Hi @adarsh thanks again.
Yes this is definitely a communication problem, but something is messy. The node can connect to the headnode, but the connection is ended prematurely. I tried attaching strace to the pbs_mom and he is trying to talk with the server but failing immediately.
To narrow things down I’ve enabled pbs_mom on the headnode, so the network is not involved and the same issue is happening. So here we go, the output requested:
on the headnode
[root@headnode ~]# cat /etc/hosts | grep -e headnode -e n01
172.26.255.254 headnode headnode.domain.tld
172.26.0.1 n01 n01.domain.tld
172.27.0.1 n01-ib0 n01-ib0.domain.tld
[root@headnode ~]#pbs_hostn -v headnode
primary name: headnode (from gethostbyname())

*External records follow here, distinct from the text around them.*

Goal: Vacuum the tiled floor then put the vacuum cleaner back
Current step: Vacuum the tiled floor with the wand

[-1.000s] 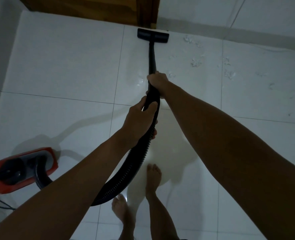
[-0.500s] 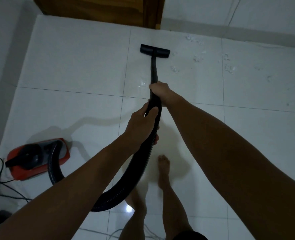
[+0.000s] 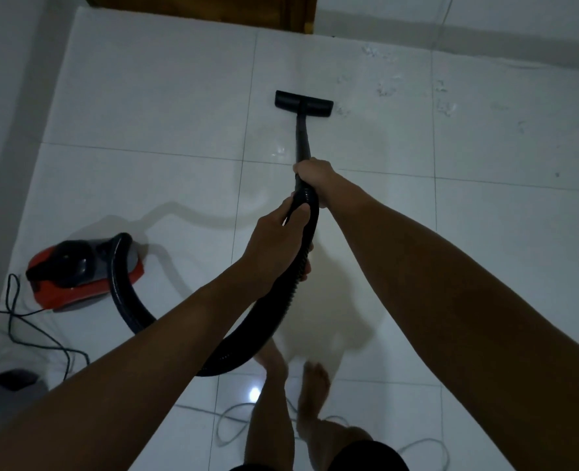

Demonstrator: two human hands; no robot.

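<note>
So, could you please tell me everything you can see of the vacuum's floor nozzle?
The floor nozzle is a flat, wide black bar, plastic by its look, lying flat on the white tiled floor just right of a grout line. A black rigid wand joins its middle from the near side. Pale debris scraps lie to its right, the nearest beside its right end. No hand touches it.

No lettering, brand or number seems readable anywhere in this dim view.

door point(image 3: 196, 8) cut off, feet point(image 3: 315, 379) blurred
</note>
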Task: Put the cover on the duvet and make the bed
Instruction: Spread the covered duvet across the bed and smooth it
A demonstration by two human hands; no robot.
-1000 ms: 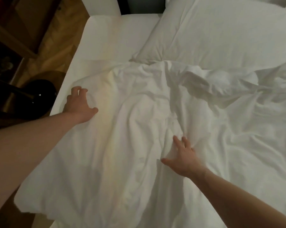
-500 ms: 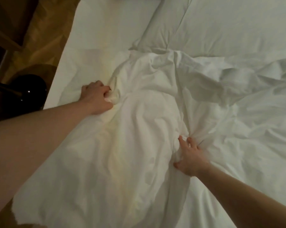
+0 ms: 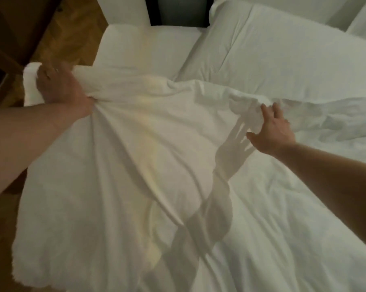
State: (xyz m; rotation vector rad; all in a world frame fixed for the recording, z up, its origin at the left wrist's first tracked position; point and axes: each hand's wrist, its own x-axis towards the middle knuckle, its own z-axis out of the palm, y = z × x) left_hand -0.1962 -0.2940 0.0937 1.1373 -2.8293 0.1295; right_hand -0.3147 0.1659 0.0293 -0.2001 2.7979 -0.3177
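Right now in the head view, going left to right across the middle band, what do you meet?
Wooden floor → left hand gripping a bunch of the duvet → right hand at a crumpled fold. The pillow lies farther back, so I leave it out.

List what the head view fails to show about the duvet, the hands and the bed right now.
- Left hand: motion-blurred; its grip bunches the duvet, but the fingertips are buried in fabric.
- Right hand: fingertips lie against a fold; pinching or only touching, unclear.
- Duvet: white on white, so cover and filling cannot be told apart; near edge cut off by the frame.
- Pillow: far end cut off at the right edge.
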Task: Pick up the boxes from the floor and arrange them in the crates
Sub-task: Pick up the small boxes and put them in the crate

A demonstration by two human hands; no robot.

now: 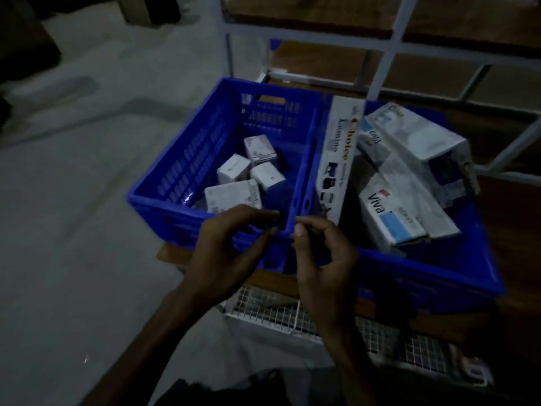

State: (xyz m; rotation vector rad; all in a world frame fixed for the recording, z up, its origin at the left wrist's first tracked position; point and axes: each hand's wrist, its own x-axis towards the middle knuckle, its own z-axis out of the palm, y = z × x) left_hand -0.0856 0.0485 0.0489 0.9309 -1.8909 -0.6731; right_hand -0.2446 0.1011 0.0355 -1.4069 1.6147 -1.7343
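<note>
Two blue plastic crates stand side by side on a low wooden shelf. The left crate (187,159) holds several small white boxes (234,171). In the right crate (439,273) lie long white boxes, one marked "Viva" (392,212) and one marked "Choice Lumine" (339,153) that leans against the dividing wall. My left hand (231,247) and my right hand (322,259) hover at the near rims where the crates meet, fingers curled with the tips pinched; nothing shows in either.
Grey floor (73,200) spreads to the left. A white metal rack frame (386,54) with wooden shelves rises behind the crates. A white wire basket (292,312) sits below the near shelf edge. The scene is dim.
</note>
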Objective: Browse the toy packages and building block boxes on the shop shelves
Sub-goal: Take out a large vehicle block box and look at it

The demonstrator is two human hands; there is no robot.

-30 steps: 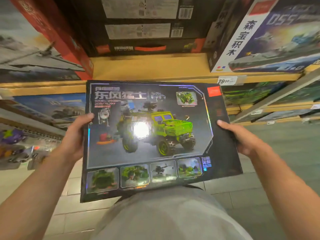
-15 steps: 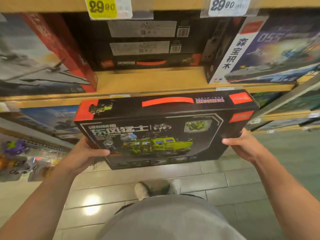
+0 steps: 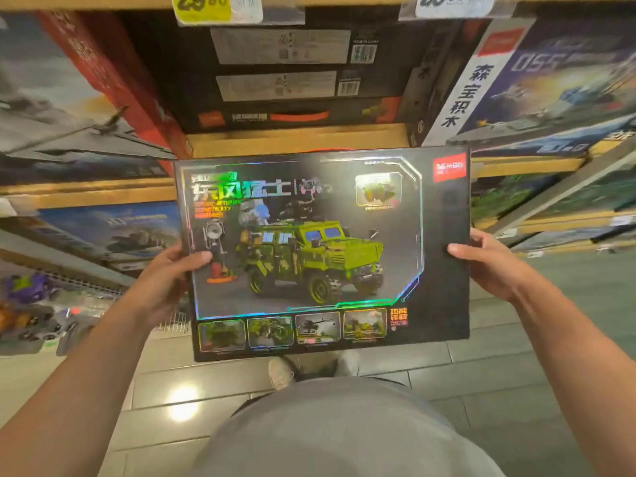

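Note:
A large black building block box (image 3: 444, 304) with a green military truck printed on its front faces me, held in front of the wooden shelf (image 3: 296, 141). My left hand (image 3: 165, 280) grips its left edge, thumb lying over the front. My right hand (image 3: 488, 263) grips the right edge the same way. The fingers of both hands are hidden behind the box. Its front has a shiny rainbow frame and a red logo at the top right.
More of the same black boxes (image 3: 292, 74) are stacked on the shelf behind. A warship box (image 3: 550, 80) leans at the right, a red-edged plane box (image 3: 69, 98) at the left. Price tags (image 3: 203, 8) hang above. Small toy packs (image 3: 31, 315) hang low left. Tiled floor (image 3: 481, 380) lies below.
The box went from front-facing to tipped flat with its top edge toward me, then back upright facing me. It now sits higher and closer to the shelf. Both hands kept their hold.

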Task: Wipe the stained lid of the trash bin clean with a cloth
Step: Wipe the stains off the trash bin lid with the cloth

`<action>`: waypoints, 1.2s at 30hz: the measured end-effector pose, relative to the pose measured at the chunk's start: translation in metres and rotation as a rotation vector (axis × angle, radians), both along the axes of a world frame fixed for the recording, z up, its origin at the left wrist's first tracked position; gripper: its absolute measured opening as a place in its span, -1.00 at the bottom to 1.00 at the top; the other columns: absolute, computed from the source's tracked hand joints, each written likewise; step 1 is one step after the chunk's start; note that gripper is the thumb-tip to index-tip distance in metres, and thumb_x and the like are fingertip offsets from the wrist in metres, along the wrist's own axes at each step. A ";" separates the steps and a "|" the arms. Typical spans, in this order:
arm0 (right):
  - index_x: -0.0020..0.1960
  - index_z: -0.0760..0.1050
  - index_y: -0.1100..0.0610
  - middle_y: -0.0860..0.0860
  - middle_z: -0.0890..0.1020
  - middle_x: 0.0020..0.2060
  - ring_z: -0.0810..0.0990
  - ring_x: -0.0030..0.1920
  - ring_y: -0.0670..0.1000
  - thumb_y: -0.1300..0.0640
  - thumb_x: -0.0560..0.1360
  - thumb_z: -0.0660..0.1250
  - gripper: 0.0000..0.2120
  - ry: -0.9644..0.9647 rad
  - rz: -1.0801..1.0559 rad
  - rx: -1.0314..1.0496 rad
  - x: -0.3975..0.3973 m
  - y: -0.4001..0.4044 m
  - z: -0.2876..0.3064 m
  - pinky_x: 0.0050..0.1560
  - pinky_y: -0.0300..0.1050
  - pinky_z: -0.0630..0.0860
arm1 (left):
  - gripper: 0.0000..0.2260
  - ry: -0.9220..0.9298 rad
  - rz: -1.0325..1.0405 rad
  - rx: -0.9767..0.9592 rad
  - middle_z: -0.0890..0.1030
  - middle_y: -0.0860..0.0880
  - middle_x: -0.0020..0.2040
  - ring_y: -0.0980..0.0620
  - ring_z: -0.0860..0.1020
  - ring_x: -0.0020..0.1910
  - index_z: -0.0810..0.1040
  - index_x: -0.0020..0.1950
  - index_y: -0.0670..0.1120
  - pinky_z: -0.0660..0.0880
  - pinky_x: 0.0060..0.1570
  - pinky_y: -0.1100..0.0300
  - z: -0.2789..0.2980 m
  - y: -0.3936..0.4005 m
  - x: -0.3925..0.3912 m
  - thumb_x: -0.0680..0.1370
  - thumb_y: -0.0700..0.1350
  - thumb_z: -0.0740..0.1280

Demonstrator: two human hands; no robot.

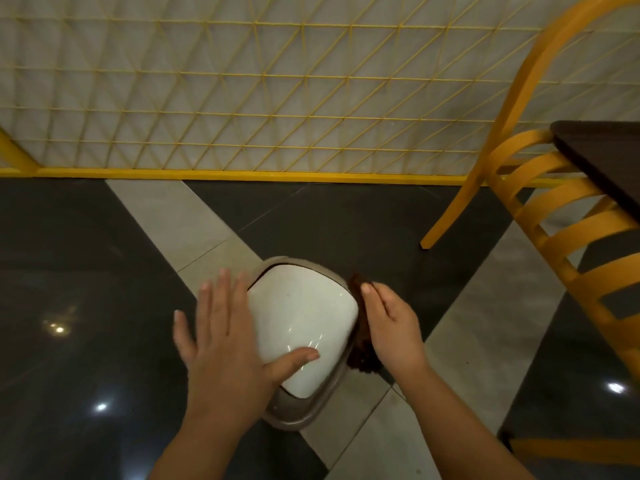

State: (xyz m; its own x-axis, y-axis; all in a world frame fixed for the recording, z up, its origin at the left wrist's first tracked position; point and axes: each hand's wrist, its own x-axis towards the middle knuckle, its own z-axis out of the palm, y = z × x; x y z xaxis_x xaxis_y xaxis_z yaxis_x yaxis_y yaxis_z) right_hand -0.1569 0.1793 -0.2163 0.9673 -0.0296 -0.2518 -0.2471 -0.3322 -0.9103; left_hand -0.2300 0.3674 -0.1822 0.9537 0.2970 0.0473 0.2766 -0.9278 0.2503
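**Two hands at the bin lid, cloth on its right edge**

Nearest the camera, two bare forearms reach forward and down to a small trash bin [294, 415] standing on the floor [104, 254], which is dark glossy tile crossed by pale grey bands. The left hand [221, 337] lies flat with its fingers spread apart; the thumb rests on the near part of the white lid [304, 317], while the other fingers extend past the lid's left side over the bin's grey-brown rim. The right hand [388, 323] has its fingers curled together and closed on a dark brown cloth [362, 344], which is pressed along the right edge of the lid (its near end hangs just off the rim). The lid is glossy, with bright streaks of reflected light near the thumb and faint specks towards its far left. Beyond the bin a yellow lattice screen [242, 98] stands on a yellow base rail. To the right is a yellow slatted chair [554, 216], and behind it the corner of a dark table [602, 150].
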 end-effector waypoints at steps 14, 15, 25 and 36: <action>-0.01 0.53 -0.38 -0.17 0.65 -0.18 0.63 -0.18 -0.17 -0.15 0.55 0.18 -0.82 -0.055 -0.043 0.170 -0.030 0.015 0.029 -0.21 -0.10 0.58 | 0.06 -0.012 0.478 -0.758 0.07 0.01 0.51 -0.13 0.16 0.46 -0.04 0.53 0.04 0.24 0.34 -0.16 0.007 0.014 -0.021 0.22 0.22 0.52; 0.02 0.54 -0.37 -0.26 0.64 -0.10 0.60 -0.09 -0.25 -0.13 0.56 0.17 -0.81 -0.095 0.014 0.164 -0.024 0.023 0.031 -0.10 -0.14 0.56 | 0.12 -0.016 0.496 -0.755 0.04 0.02 0.52 -0.13 0.11 0.47 -0.09 0.53 0.06 0.22 0.35 -0.17 0.006 0.006 -0.018 0.17 0.28 0.51; 0.36 0.04 -0.43 -0.45 -0.03 0.45 -0.10 0.47 -0.32 -0.21 0.58 0.04 -0.62 -0.347 0.616 -0.080 -0.041 0.042 0.011 0.39 -0.14 -0.03 | 0.26 0.008 0.339 -0.718 0.05 0.02 0.50 -0.11 0.08 0.46 -0.06 0.52 0.06 0.21 0.35 -0.11 -0.001 0.027 -0.016 -0.07 0.38 0.41; 0.23 0.43 -0.35 -0.29 0.41 0.34 0.30 0.35 -0.30 -0.15 0.57 0.14 -0.74 -0.216 0.447 0.011 -0.016 0.045 0.007 0.39 -0.16 0.24 | 0.19 0.018 0.218 -0.747 0.12 0.13 0.42 0.00 0.19 0.37 0.01 0.47 0.17 0.34 0.24 -0.04 -0.004 0.044 -0.013 -0.04 0.41 0.49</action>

aliases: headnode.domain.tld
address length: 4 bytes
address: 172.26.255.254 (4278131372 dec) name: headnode
[root@headnode ~]# pbs_hostn -v n01
primary name: n01 (from gethostbyname())
aliases: n01.domain.tld
address length: 4 bytes
address: 172.26.0.1 (16784044 dec) name: n01
on the compute node
[root@n01 ~]# cat /etc/hosts | grep -e headnode -e n01
[root@n01 ~]# pbs_hostn -v headnode
primary name: headnode.domain.tld (from gethostbyname())
aliases: -none-
address length: 4 bytes
address: 172.26.255.254 (4278131372 dec) name: headnode.domain.tld
[root@n01 ~]# pbs_hostn -v n01
primary name: n01.domain.tld (from gethostbyname())
aliases: -none-
address length: 4 bytes
address: 172.26.0.1 (16784044 dec) name: n01.domain.tld
[root@n01 ~]#
Observe that /etc/hosts on the compute node does not have the required info because it’s provided by DNS:
[root@n01 ~]# nslookup headnode
Server: 172.26.255.254
Address: 172.26.255.254#53
Name: headnode.domain.tld
Address: 172.26.255.254
[root@n01 ~]# nslookup headnode.domain.tld
Server: 172.26.255.254
Address: 172.26.255.254#53
Name: headnode.domain.tld
Address: 172.26.255.254
[root@n01 ~]# nslookup 172.26.255.254
254.255.26.172.IN-ADDR.ARPA name = headnode.domain.tld.
For the last experiments with MOM on the headnode, the service started but stays in a non functioning state.
[root@headnode ~]# ps ax | grep -i pbs
2588 ? Ssl 0:00 /opt/pbs/sbin/pbs_comm
2611 ? Ssl 0:00 /opt/pbs/sbin/pbs_mom
2709 ? Ssl 0:00 /opt/pbs/sbin/pbs_sched
3216 ? Ss 0:00 /opt/pbs/sbin/pbs_ds_monitor monitor
3270 ? S 0:00 /usr/bin/postgres -D /var/spool/pbs/datastore -p 15007
3447 ? Ss 0:00 postgres: postgres pbs_datastore 172.26.255.254(57626) idle
3564 ? Ssl 0:00 /opt/pbs/sbin/pbs_server.bin
15578 pts/77 S+ 0:00 grep --color=auto -i pbs
[root@headnode ~]# ss -tlpn | grep -i pbs
LISTEN 0 1000 0.0.0.0:17001 0.0.0.0:* users:((“pbs_comm”,pid=2588,fd=15))
LISTEN 0 256 0.0.0.0:15001 0.0.0.0:* users:((“pbs_server.bin”,pid=3564,fd=9))
LISTEN 0 256 0.0.0.0:15002 0.0.0.0:* users:((“pbs_mom”,pid=2611,fd=7))
LISTEN 0 256 0.0.0.0:15003 0.0.0.0:* users:((“pbs_mom”,pid=2611,fd=8))
PS: I was reading about PTL. I think I will recompile OpenPBS with PTL enable so we can at least see what’s wrong? Or this is a bad idea?